Sophocles echoes this tenet in Oedipus at Colonus, 607:

“Only the gods have ageless and deathless life”.

Aeschylus has Cassandra fortell that if she enters Agammenon’s house, Clytemnestra will kill her, but she accepts this by musing:

“I’ve had a good life, now I just want a good death.”

And common fact it is — about 160,000 Australians die in the course of each year —though every death is a particular death and no single death can be quite like another. From a certain distance, it looks as if we must all enter this darkness or this blinding light by the same gate when we die, and from that point of view our common destination is undeniable.

Seneca the Younger wrote of this duty in the first century of the Christian era.

Would it be too heartless to say that in the presence of so much death and illness we might now be capable of being driven into a new and eerie awareness of what it is like to be alive?

I can envy the vivid, raw consciousness of the man Alexievich quoted, the man who “desperately wanted not to die”, while feeling something desperately hopeless for him too. Perhaps a part of this being alive to dying is being able to hold and carry more than one feeling at once, and especially the contradictory feelings.

Kant argued, that:

dignity is “an absolute inner value,” possessed only by morality, and by humanity to the extent that it is morally capable. Each human owes it to every other human to consider him or her “not merely as a means to ends…but as an end in itself,” a fellow human who “possesses an inalienable dignity.”

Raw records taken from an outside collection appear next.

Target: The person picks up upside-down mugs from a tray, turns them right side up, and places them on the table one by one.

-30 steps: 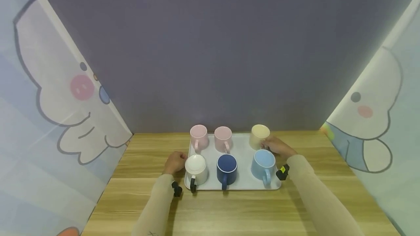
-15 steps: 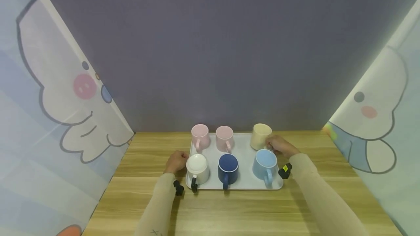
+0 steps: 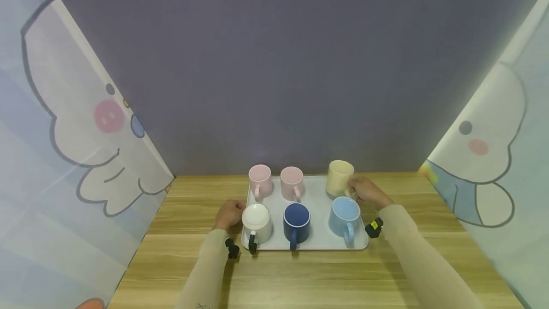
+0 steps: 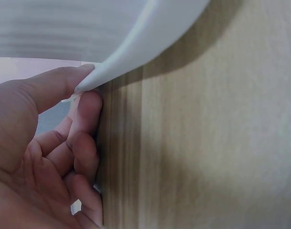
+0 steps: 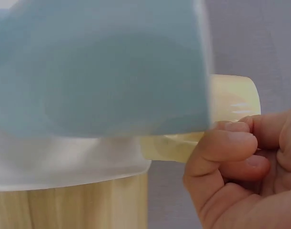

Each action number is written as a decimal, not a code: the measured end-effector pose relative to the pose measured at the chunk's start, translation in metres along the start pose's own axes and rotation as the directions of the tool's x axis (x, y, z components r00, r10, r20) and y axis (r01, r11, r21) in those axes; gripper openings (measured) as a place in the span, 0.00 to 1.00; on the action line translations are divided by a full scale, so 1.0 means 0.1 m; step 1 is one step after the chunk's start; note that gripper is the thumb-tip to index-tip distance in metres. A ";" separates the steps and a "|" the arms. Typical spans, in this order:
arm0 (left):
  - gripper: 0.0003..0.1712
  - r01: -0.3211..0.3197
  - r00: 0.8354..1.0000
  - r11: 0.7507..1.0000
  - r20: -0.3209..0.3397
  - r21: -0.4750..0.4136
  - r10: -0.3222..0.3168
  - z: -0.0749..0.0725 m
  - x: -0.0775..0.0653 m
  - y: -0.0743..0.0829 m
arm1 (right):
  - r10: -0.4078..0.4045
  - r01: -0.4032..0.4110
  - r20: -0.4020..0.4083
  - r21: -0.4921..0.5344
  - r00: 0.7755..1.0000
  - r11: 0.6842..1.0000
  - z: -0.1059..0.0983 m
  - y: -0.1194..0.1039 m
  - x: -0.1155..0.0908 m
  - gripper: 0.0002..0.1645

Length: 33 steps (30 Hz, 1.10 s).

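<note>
A white tray (image 3: 317,209) lies on the wooden table, bearing several mugs. My left hand (image 3: 229,212) pinches its left rim; in the left wrist view the thumb (image 4: 64,86) lies over the rim and the curled fingers are under it. At the back right is a pale yellow mug (image 3: 339,180), upright, its handle pinched between thumb and fingers of my right hand (image 3: 368,192). Its base shows just above the tray surface. In the right wrist view the light blue mug (image 5: 121,71) stands in front and hides most of the yellow mug.
Two pink mugs (image 3: 292,182) stand at the back left of the tray. Along the front are a white mug with a black handle (image 3: 257,225), a dark blue mug (image 3: 297,230) and the light blue one. A grey wall (image 3: 274,85) rises behind; cartoon-printed panels flank the table.
The right hand has shifted from the yellow mug's side onto its handle, and the mug has risen slightly. The left hand keeps its place at the tray rim.
</note>
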<state>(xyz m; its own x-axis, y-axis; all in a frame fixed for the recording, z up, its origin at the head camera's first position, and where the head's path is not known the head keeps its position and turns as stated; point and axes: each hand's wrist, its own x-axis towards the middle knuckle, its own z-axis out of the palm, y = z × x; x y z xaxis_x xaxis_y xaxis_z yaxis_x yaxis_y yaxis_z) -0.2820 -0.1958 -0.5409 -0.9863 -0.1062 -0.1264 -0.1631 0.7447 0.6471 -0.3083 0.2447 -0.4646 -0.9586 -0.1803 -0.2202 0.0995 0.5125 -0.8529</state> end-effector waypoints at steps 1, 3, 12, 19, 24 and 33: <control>0.06 0.002 1.000 1.000 -0.001 -0.001 -0.002 0.00 0.00 0.00 | -0.016 0.016 -0.004 -0.006 1.000 1.000 0.00 -0.02 -0.02 0.19; 0.07 -0.002 1.000 1.000 -0.003 -0.002 0.002 0.00 0.01 -0.01 | -0.034 0.033 -0.028 -0.020 0.999 0.999 -0.01 -0.07 -0.05 0.20; 0.07 0.002 1.000 1.000 -0.008 0.003 -0.002 -0.02 0.00 0.01 | -0.063 0.052 -0.112 -0.096 0.992 0.994 -0.01 -0.34 -0.15 0.26; 0.06 -0.002 1.000 1.000 -0.011 0.007 0.002 -0.01 0.01 0.00 | -0.055 0.050 -0.131 -0.040 0.990 0.998 0.01 -0.48 -0.22 0.24; 0.07 0.004 1.000 1.000 -0.008 0.012 -0.004 -0.01 0.02 0.00 | -0.075 0.071 -0.152 -0.034 0.986 0.997 0.03 -0.57 -0.26 0.24; 0.06 0.007 1.000 1.000 -0.015 0.014 -0.007 -0.01 -0.02 0.02 | -0.078 0.072 -0.185 -0.038 0.980 0.997 0.06 -0.74 -0.36 0.24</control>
<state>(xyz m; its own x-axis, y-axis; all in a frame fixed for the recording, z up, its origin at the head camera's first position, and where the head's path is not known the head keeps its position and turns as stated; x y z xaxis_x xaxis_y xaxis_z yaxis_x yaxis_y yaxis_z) -0.2805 -0.1944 -0.5384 -0.9855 -0.1207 -0.1197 -0.1694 0.7531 0.6357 -0.2797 0.2082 -0.3970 -0.9962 -0.0613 -0.0612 0.0195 0.5298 -0.8479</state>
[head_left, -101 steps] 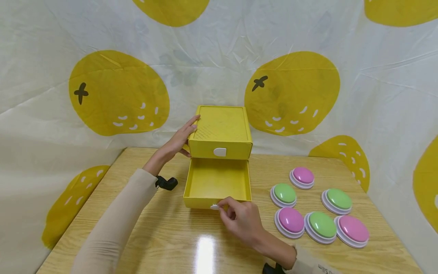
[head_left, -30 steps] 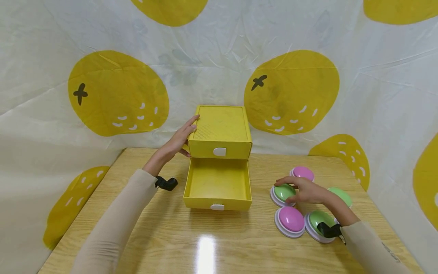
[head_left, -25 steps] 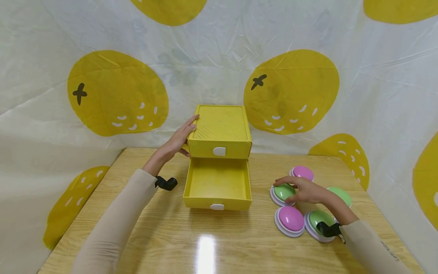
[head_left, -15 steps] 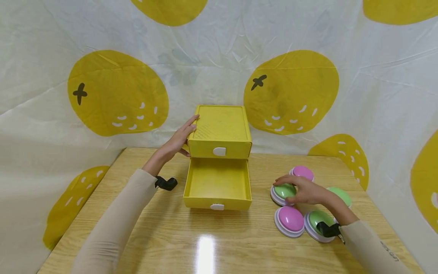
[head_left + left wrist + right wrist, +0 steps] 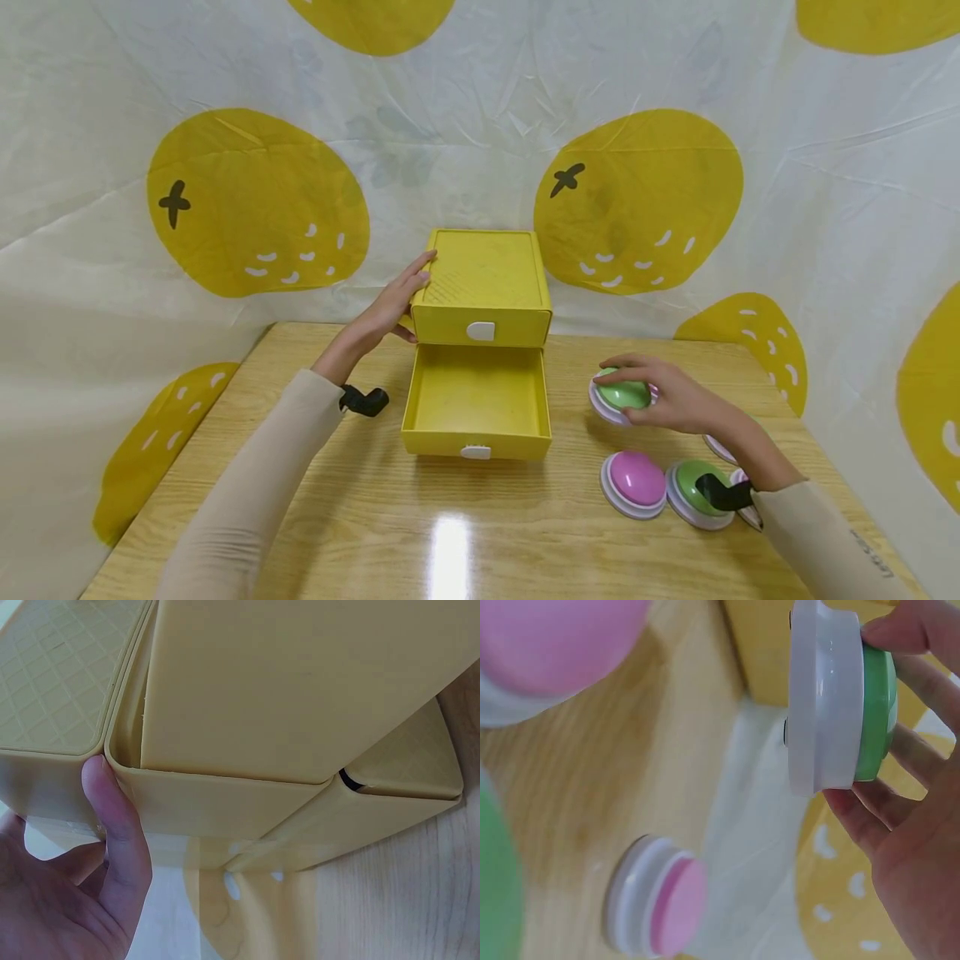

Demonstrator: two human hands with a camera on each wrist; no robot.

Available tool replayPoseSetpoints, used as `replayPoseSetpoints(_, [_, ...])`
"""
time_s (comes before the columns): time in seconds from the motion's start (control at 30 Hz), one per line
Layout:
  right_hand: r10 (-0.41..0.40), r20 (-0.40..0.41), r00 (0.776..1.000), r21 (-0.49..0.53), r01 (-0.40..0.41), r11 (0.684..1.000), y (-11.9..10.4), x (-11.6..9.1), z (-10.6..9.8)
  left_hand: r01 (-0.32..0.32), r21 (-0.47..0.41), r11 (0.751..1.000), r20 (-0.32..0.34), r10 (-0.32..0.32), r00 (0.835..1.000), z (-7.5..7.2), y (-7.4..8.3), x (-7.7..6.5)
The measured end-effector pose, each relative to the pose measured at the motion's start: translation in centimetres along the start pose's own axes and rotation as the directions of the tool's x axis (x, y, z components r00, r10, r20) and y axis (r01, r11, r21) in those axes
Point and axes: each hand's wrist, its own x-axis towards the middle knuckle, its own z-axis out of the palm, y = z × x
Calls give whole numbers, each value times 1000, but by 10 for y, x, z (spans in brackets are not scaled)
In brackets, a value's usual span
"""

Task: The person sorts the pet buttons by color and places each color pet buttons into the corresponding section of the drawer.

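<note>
My right hand [image 5: 678,398] grips a round push button [image 5: 624,395] with a green dome and white base, fingers and thumb around its sides. In the right wrist view this green button [image 5: 829,705] is held clear of the wooden table, its small black feet showing underneath. My left hand [image 5: 390,307] rests against the left side of a yellow two-drawer unit [image 5: 491,267], fingers extended. The left wrist view shows its thumb [image 5: 116,814] on the unit's edge. The lower drawer [image 5: 442,446] is pulled out with nothing in it; the upper one is closed.
A pink button [image 5: 637,478] and a green button [image 5: 693,492] lie on the table's right side. Others are partly hidden by my right hand and forearm. A white curtain [image 5: 465,167] printed with yellow fruit stands behind the table.
My right hand let go of the lower drawer's handle after pulling it out, went to the green button, and has lifted it off the table. The left hand stays put.
</note>
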Motion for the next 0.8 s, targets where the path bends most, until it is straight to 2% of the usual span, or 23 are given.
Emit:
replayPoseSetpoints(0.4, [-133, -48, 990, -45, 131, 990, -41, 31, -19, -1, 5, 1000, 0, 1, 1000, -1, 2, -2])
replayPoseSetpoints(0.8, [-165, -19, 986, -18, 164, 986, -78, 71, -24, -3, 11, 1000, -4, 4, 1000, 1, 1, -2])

Kafka’s famous parable, “Before the Law, each of us stands at a particular gate made for us, a gate no other person can go through.”

Making a similar point, “Death is a black camel that kneels at every person’s gate”, goes a Turkish proverb.

“Oh yeah, they say life goes on
Long after the thrill of living is gone.”
John Mellencamp

Ranjana Srivastava looks at the complex conversations that are had during the final days of life. She writes that instead of prolonging life, a dying patient’s final wish is an antidote for our times:

“Everyone must die and we have all lost someone we love. But on the other hand, it is not unbelievable that in a glossy world that craves instant gratification, there is no pressing need to contemplate mortality, and the question of how to conduct ourselves at the end of life becomes so foreign as to be confronting.”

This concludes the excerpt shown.